After completing her master’s degree, Samhaber wanted to continue her studies and re-enrolled for her Doctor of Education (EdD) . During the program, she researched professional development among college faculty and argued that professors should be teaching experts and subject matter experts, not one or the other.
“My doctorate was the most invigorating and challenging pursuit I’ve ever gone through, and it became so meaningful,” she says. “I got to really dig into what interested me in my field—how professional development affects teaching—and it showed me my life’s purpose. There was no question I would continue to pursue education.”
Samhaber also learned how to better apply the principles of designing a rigorous academic course for students using evidence-based practices grounded in literature.
“My instructional strategy has become more elegant because I use my research to bring new ideas into the classroom,” she says. “My EdD made me see how to bring technology into my classes and how to create formative assessments. I feel like I have a well-designed tool kit now.”

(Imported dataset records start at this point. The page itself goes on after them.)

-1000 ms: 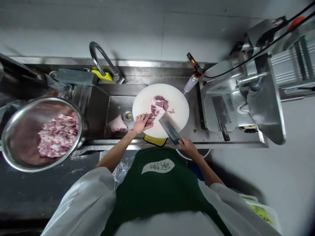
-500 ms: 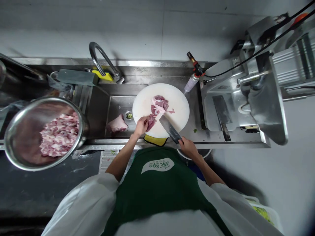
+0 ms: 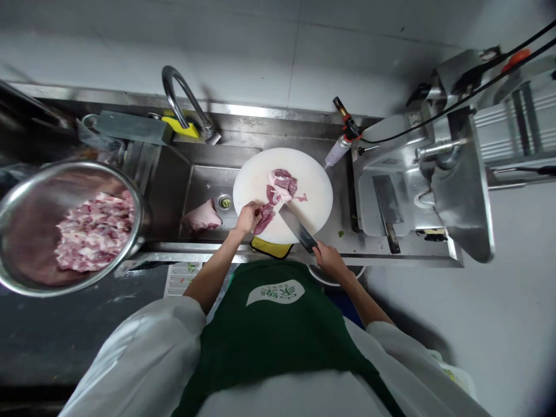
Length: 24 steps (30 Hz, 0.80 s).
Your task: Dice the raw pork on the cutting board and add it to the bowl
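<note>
"What's left of your left fingers [image 3: 255,207]?"
"The slab of meat [image 3: 202,216] in the sink [image 3: 207,180], then the bowl [image 3: 32,223]."
"And right?"
"Meat pieces [image 3: 285,183] on the board [image 3: 313,179], then your cleaver [image 3: 297,227]; farther, the torch [image 3: 339,152]."

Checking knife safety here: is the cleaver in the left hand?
No: the right hand holds the cleaver, while the left hand touches the meat.

Red meat [image 3: 284,180], white cutting board [image 3: 313,191], green apron [image 3: 269,341], white logo [image 3: 275,293].
</note>
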### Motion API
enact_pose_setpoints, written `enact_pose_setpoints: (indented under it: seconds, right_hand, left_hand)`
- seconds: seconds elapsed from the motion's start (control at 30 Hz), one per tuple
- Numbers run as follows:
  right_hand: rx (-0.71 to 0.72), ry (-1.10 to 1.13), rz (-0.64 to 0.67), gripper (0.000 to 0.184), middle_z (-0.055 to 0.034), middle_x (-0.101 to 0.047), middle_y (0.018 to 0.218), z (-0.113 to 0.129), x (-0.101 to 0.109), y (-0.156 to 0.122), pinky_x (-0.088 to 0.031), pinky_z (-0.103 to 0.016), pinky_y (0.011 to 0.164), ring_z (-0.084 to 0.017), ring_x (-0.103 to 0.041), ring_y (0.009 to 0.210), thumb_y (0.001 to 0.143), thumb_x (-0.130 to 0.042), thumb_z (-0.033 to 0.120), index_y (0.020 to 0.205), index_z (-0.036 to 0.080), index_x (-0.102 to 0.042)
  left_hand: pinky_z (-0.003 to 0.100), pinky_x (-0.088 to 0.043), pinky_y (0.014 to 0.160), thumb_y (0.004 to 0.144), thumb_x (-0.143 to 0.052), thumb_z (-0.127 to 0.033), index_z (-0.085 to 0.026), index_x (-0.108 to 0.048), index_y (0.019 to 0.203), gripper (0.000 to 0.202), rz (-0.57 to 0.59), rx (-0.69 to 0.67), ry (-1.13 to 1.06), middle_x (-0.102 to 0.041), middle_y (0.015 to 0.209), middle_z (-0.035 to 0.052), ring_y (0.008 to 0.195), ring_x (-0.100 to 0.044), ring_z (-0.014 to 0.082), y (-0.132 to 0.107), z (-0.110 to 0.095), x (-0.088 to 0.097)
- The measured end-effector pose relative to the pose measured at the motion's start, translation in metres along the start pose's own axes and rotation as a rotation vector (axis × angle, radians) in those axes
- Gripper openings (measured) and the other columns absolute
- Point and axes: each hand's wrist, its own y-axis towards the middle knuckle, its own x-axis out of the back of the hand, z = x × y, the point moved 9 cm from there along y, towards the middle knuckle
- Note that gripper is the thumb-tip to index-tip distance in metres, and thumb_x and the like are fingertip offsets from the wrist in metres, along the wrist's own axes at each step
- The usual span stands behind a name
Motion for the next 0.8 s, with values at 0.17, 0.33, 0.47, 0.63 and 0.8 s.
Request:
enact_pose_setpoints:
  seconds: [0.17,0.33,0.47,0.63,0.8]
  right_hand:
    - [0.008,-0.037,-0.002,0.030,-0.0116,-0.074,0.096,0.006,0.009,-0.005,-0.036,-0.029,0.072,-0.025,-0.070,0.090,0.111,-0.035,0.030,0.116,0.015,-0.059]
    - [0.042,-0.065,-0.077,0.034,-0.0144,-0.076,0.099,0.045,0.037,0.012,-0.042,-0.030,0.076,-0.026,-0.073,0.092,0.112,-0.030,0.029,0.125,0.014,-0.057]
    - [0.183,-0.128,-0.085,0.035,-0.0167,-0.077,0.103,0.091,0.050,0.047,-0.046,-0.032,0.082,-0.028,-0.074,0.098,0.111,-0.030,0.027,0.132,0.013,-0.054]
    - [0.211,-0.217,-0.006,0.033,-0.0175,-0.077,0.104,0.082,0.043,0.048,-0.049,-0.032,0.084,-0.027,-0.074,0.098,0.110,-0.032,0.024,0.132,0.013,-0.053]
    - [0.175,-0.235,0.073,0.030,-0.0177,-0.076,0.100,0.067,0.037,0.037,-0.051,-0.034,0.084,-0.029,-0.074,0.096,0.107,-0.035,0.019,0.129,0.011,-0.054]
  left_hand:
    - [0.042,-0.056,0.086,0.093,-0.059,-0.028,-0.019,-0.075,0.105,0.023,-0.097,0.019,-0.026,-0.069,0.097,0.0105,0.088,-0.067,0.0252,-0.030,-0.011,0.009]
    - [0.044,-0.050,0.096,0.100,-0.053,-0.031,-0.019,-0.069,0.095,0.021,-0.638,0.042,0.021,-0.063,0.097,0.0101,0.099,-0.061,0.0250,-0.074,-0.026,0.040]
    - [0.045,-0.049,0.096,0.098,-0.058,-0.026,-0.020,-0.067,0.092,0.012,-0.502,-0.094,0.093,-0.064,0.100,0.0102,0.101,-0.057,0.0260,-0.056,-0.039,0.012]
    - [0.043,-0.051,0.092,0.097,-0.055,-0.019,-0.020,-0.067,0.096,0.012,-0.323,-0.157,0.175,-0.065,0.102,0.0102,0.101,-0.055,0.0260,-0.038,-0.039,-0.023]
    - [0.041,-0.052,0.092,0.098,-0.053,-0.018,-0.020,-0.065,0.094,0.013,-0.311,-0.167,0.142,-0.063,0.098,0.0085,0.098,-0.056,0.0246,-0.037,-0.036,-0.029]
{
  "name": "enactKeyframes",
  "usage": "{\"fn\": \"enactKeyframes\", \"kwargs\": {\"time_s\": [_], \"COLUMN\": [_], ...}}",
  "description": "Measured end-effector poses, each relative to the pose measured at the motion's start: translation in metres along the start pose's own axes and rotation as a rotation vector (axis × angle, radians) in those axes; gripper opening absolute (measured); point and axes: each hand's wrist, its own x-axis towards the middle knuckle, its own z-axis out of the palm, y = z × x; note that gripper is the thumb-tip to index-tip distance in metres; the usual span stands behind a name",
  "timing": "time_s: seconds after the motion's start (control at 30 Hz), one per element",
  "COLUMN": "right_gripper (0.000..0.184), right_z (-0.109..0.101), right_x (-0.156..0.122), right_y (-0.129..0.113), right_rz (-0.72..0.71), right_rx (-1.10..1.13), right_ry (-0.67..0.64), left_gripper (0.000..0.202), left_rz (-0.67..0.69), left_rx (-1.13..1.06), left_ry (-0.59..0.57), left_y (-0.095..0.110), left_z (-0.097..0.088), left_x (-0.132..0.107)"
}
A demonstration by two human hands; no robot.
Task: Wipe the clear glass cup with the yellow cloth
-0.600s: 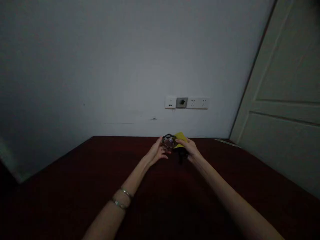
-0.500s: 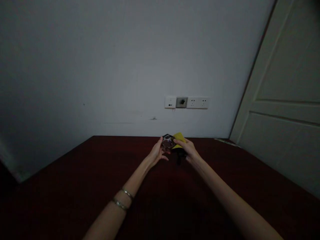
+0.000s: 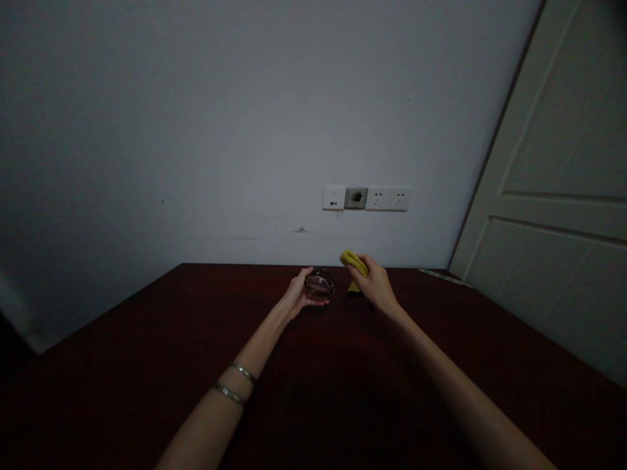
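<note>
My left hand (image 3: 295, 297) grips a small round glass ashtray (image 3: 319, 285) by its left side, low over the dark red table (image 3: 147, 365). My right hand (image 3: 375, 285) is closed round a yellow cloth (image 3: 353, 262), held just to the right of the ashtray and apart from it. Two thin bracelets circle my left forearm. Both arms stretch out toward the far edge of the table.
A white wall stands behind the table with a row of sockets (image 3: 366, 198). A pale panelled door (image 3: 558, 196) is at the right. A thin light strip (image 3: 443, 277) lies at the table's far right corner.
The cloth was pressed against the ashtray between both hands. Now my right hand has pulled the cloth away to the right, and my left hand has lowered the ashtray toward the table.
</note>
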Motion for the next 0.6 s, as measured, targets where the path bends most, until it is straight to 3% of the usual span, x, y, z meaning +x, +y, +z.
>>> {"fn": "enactKeyframes", "kwargs": {"time_s": [0.07,0.17,0.27,0.4,0.6], "right_gripper": [0.034,0.035,0.034,0.031,0.029], "right_z": [-0.004,-0.002,0.002,-0.001,-0.008], "right_x": [-0.004,-0.011,-0.014,-0.009,-0.011], "right_y": [-0.005,-0.01,-0.012,-0.009,0.001], "right_rz": [-0.144,-0.571,-0.942,-1.177,-1.42], "right_rx": [-0.057,-0.282,-0.569,-0.803,-0.907], "right_ry": [-0.088,-0.298,-0.405,-0.493,-0.625], "left_gripper": [0.046,0.048,0.048,0.05,0.05], "left_rz": [-0.058,-0.164,-0.211,-0.149,-0.064], "left_rx": [0.02,0.027,0.019,0.201,0.455], "left_ry": [-0.033,-0.098,-0.127,-0.135,-0.152], "left_y": [0.003,0.007,0.008,0.004,-0.001], "left_z": [-0.002,-0.002,-0.001,-0.003,-0.004], "left_x": [-0.001,-0.003,-0.004,-0.003,-0.004]}}
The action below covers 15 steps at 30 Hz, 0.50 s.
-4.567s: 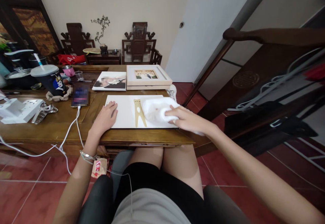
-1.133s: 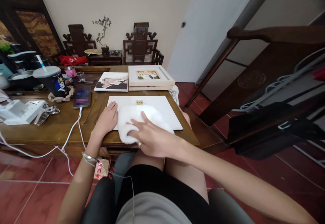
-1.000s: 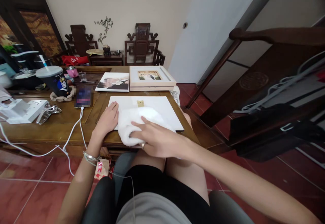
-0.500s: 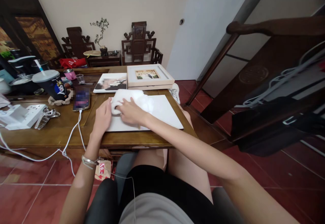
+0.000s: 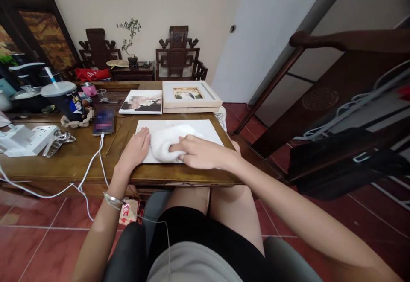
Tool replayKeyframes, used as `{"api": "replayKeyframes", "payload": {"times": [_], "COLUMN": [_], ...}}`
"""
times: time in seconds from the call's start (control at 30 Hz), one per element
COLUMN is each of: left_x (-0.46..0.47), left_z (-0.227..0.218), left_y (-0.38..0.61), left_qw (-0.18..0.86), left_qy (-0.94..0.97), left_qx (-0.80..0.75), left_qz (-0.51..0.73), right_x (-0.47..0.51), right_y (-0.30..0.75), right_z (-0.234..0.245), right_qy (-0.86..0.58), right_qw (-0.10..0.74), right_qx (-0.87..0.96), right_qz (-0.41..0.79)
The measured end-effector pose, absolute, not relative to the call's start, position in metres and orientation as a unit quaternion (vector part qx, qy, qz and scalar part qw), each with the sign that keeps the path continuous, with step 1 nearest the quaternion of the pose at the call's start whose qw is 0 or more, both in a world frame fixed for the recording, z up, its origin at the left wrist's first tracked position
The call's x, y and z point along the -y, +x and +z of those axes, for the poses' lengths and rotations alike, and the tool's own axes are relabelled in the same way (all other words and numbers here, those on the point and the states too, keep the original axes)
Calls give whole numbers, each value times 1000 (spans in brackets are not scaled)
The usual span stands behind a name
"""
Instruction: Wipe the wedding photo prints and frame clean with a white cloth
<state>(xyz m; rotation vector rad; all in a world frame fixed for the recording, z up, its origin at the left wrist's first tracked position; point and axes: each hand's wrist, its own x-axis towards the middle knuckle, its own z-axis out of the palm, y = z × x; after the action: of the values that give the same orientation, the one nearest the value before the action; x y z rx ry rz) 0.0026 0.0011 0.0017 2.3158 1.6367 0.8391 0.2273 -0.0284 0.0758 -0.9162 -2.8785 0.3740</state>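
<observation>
Black shorts [image 5: 198, 235] and bare knees fill the near edge of the view, tucked under the front rail of a wooden table [image 5: 73, 164], so the person sits close enough to work with bent arms. The left wrist, wearing a silver bracelet [image 5: 111, 198], leads up to the left hand [image 5: 136, 147], which lies flat and open, palm down, on the left edge of a white board [image 5: 209, 129]; it grips nothing and seems placed there to pin the board against sliding. Just beside it, the right hand [image 5: 201, 154] rests on a white cloth [image 5: 165, 141] with its fingers stretched out and pressed into the bunched fabric rather than curled around it, a hold suited to pushing the cloth across the surface. The cloth sits on the board's near left part, touching both hands, and the board lies square to the table's front edge. Left of the board, a white cable [image 5: 94, 160] runs off the table edge from a phone [image 5: 103, 121] laid out of the way. Farther back, a photo print [image 5: 142, 101] and a framed picture [image 5: 188, 95] lie side by side, flat and face up. A lidded cup [image 5: 64, 100] stands at far left, and carved chairs [image 5: 177, 56] line the wall.
</observation>
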Motion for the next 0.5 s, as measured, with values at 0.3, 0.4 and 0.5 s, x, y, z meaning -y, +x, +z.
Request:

Samhaber graduated with her doctorate in 2015, but learning is still at the core of everything she does. “Being a student at Walden became such a life force for me, so when I was done, I felt a sense of emptiness,” she says. “It unquestionably changed who I am as a person.”
It changed her so much that she instills Walden’s mission of positive social change in all her lessons so her students will be inspired to be productive community members. As the human resources management program coordinator, she also acts as a liaison for professional associations, industry stakeholders, and advisory committees.
“By being the best I can be, I will give students the knowledge and skills they need to start a career and be more engaged with the community,” Samhaber says. “I want my students to become engines for social change, as I hope I have been.”